### [DIRECTIONS FOR THIS TASK]
Exactly as shown, give the full listing again.

Start of INPUT DATA

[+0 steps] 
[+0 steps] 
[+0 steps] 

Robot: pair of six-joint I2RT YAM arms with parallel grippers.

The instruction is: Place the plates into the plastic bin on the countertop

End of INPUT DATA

### [FINAL ANSWER]
[+0 steps] 
[+0 steps] 
[+0 steps] 

Robot: pair of six-joint I2RT YAM arms with parallel grippers.

The instruction is: Place the plates into the plastic bin on the countertop

The output is finished.